Presented in one of the new galleries on the lower level, the Fred Sandback exhibition will provide audiences with a focused presentation of the artist’s work. Curated by Tamara H. Schenkenberg, Associate Curator at Pulitzer Arts Foundation, it will feature a selection of approximately six important sculptures that delineate space, including early works made from metal rods and elastic cord along with those created with acrylic yarn—the artist’s signature medium. The exhibition will demonstrate Sandback’s radical approach to sculpture, which pushes the dematerialization of mass and volume to its extreme through a reduction of material means, while simultaneously creating an impactful spatial presence.
Richard Tuttle Wire Pieces, 1972
The presentation of this unique body of work by Richard Tuttle will be housed in the second gallery on the new lower level. The exhibition is curated by Emily Rauh Pulitzer, Chair of Pulitzer Arts Foundation, in close association with the artist. It will feature approximately 10 wire pieces from 1972, which use line, plane, and volume to form a multi-layered sculptural experience that reflects Tuttle’s career-long exploration of spatial relationships, often with minimal materials.
About Pulitzer Arts Foundation
Pulitzer Arts Foundation provides an intimate space for interdisciplinary collaboration and community engagement that focuses on the intersection of visual and other arts, as well as design. A non-collecting institution, the Pulitzer is committed to pushing the boundaries of the traditional arts encounter and providing its audiences with new and unexpected arts experiences. Founded by curator, philanthropist, and arts patron Emily Rauh Pulitzer in 2001, the Pulitzer presents a highly
varied program that invites visitors to think differently about art and its relationship to other disciplines and daily life. As part of its continued support of Grand Center’s revitalization and its vision to serve as a cultural destination for the St. Louis community, the Pulitzer brings together a diverse range of innovators, including artists, curators, and community partners, as its collaborators. Housed in a Tadao Andodesigned building, the Pulitzer offers visitors an evolving viewing experience, as it blends indoor and outdoor spaces enlivened by natural light.

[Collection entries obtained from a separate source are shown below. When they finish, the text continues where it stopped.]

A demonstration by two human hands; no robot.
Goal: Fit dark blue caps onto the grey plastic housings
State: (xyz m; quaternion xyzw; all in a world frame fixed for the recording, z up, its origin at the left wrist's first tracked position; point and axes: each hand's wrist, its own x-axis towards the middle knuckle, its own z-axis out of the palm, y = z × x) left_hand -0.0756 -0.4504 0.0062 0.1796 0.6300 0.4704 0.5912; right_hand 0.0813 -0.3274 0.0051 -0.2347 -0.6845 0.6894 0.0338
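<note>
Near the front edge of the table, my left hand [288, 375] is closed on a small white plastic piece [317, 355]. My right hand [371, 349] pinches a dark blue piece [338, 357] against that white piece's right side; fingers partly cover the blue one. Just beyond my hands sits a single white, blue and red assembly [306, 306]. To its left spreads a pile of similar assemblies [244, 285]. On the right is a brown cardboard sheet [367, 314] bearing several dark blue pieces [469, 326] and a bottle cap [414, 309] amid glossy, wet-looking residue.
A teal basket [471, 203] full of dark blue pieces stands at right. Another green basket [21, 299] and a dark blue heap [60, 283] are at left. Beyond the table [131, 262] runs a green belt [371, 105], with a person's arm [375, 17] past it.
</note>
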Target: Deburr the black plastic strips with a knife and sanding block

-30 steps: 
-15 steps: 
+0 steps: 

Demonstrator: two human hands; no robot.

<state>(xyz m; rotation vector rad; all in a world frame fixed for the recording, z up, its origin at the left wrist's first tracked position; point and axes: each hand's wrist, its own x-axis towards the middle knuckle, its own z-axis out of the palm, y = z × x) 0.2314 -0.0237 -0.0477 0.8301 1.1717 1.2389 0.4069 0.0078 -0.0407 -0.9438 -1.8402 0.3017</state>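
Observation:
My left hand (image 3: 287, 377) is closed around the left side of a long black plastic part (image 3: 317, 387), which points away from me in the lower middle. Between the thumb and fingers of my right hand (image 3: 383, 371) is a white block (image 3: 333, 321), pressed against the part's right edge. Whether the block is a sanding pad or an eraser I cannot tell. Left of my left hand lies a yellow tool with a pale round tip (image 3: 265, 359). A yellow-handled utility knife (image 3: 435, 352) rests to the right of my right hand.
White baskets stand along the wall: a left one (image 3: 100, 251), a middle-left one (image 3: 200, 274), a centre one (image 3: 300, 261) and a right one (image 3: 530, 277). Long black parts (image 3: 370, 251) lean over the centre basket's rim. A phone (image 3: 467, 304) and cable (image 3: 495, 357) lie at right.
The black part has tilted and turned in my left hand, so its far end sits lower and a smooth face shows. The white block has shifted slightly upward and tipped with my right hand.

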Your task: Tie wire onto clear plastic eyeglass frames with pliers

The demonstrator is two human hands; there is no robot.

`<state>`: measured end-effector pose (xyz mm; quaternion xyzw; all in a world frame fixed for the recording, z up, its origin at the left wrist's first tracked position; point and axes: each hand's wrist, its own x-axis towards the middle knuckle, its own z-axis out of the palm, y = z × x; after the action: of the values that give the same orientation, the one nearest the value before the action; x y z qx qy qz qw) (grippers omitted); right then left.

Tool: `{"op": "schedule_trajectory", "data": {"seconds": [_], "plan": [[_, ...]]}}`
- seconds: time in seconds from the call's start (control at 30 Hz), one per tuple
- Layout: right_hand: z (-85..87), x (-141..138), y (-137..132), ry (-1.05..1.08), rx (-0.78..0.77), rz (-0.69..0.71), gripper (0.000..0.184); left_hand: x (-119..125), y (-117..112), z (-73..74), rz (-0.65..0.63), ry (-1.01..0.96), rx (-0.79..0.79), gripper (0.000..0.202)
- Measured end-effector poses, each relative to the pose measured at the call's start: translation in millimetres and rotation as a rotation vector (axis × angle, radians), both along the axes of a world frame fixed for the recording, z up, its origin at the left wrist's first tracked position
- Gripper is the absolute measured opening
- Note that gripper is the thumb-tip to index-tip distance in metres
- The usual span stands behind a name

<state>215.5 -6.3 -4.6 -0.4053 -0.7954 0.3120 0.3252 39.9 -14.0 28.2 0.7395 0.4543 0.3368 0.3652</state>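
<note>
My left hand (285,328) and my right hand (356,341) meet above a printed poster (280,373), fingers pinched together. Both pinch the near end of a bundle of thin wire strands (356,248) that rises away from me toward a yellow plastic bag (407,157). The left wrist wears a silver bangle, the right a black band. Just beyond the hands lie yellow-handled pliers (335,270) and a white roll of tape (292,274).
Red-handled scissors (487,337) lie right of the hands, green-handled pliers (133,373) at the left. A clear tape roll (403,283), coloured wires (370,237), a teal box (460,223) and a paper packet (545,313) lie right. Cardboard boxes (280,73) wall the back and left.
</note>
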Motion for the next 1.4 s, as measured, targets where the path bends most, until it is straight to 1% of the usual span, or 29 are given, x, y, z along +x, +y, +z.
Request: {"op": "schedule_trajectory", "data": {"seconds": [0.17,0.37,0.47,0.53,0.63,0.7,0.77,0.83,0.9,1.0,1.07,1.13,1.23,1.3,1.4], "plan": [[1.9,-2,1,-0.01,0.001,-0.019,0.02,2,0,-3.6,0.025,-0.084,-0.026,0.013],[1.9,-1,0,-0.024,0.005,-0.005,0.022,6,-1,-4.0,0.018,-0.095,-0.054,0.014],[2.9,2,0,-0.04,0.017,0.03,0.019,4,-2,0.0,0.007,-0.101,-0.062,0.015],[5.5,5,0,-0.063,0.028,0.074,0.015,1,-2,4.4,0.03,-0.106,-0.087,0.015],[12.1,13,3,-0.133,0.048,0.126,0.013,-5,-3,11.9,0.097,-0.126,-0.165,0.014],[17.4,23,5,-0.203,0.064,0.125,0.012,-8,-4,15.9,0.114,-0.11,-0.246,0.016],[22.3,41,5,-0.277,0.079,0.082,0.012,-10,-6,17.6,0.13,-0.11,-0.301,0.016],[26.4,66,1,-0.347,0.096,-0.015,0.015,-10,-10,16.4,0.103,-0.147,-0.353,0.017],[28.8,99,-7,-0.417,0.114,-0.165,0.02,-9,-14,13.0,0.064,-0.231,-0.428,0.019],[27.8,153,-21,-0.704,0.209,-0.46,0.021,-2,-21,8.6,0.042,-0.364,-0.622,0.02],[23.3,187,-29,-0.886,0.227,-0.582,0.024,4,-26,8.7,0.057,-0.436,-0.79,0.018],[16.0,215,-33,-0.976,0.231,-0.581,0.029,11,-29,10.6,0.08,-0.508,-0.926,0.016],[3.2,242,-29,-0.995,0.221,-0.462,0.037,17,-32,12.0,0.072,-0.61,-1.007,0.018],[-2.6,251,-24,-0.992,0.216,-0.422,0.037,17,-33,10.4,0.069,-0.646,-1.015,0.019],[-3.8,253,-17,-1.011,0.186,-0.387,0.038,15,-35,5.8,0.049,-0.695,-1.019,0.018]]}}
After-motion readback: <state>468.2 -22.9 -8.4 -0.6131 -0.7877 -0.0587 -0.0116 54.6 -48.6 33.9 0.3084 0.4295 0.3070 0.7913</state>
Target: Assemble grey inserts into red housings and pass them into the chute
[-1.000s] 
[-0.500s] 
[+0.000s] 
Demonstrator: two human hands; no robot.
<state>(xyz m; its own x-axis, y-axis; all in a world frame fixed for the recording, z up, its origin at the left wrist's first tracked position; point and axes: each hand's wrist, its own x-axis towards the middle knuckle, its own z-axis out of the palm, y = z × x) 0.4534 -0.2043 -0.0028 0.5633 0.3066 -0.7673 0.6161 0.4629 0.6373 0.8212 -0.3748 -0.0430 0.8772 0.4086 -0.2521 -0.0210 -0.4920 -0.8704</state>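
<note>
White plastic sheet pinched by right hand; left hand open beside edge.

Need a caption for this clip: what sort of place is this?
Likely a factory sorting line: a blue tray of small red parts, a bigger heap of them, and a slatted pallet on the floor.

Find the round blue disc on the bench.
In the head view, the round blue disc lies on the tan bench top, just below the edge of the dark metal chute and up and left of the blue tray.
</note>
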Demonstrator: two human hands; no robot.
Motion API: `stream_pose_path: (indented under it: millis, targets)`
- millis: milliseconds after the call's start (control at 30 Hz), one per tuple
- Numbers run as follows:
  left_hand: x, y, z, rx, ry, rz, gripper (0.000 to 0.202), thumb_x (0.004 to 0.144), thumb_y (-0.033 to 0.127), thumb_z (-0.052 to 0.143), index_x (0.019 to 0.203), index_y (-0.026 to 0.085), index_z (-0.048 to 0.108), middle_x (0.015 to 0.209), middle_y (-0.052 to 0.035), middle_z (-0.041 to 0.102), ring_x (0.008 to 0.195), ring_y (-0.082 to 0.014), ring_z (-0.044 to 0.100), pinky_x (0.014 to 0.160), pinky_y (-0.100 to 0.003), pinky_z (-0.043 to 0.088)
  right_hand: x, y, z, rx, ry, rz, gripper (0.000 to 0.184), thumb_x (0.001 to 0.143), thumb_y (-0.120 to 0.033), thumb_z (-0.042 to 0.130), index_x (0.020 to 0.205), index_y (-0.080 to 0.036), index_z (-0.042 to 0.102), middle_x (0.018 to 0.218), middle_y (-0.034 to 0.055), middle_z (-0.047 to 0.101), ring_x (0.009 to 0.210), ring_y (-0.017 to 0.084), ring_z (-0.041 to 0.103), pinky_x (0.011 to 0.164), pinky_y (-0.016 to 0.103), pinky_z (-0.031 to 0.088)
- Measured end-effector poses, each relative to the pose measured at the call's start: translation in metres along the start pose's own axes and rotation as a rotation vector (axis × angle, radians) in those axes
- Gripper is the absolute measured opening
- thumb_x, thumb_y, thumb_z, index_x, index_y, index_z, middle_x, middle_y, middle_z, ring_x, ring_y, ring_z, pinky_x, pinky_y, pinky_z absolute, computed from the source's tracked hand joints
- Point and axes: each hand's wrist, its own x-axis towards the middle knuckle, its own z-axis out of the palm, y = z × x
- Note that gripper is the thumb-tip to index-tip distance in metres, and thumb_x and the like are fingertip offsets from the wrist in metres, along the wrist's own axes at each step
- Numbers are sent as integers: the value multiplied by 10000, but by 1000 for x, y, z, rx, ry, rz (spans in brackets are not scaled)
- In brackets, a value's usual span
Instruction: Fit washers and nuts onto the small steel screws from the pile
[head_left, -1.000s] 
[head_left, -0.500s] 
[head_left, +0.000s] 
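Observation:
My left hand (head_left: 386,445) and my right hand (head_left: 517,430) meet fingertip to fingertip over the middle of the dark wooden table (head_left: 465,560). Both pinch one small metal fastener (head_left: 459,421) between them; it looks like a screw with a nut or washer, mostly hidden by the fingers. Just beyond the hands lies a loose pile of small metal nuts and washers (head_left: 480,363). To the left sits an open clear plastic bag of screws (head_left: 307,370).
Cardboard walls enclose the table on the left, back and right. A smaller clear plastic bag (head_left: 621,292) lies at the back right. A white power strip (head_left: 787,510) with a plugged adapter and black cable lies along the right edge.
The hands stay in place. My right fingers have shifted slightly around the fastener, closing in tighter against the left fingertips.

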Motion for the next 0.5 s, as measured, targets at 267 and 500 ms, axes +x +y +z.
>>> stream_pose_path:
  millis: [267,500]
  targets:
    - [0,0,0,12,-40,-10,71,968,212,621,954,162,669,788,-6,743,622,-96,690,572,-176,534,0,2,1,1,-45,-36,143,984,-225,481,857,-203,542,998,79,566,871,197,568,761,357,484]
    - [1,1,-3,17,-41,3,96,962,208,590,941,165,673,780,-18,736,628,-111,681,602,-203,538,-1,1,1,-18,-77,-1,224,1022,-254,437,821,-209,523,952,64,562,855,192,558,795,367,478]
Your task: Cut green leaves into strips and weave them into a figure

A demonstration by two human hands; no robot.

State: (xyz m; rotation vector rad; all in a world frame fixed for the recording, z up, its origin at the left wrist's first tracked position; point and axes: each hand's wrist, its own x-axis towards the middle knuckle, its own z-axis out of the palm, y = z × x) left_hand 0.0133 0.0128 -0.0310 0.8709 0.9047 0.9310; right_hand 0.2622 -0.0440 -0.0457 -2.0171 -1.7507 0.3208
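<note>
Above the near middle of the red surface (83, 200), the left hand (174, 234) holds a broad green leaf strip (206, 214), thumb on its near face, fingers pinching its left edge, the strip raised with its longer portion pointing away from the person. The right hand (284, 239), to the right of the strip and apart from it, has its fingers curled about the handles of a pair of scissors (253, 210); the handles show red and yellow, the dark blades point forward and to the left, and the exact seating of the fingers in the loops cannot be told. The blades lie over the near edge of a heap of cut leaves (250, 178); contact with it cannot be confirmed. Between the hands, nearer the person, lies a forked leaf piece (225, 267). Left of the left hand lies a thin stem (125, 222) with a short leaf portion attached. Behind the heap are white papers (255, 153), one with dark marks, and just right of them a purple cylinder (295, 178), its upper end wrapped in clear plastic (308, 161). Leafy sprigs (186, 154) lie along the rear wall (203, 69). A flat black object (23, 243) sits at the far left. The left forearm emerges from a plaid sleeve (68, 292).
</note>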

In August 2014, the Pulitzer launched the first major alteration to the building since its opening. The Pulitzer is repurposing office and storage spaces in its lower level to add 3,600 square feet of public space to the current 6,800 square feet of existing galleries. This expansion will enable the Pulitzer to present concurrent exhibitions for the first time in its history, extend its curatorial and public programs, and explore a broader range of collaborations.
The Pulitzer is temporarily closed for the construction period and will reopen in May 2015.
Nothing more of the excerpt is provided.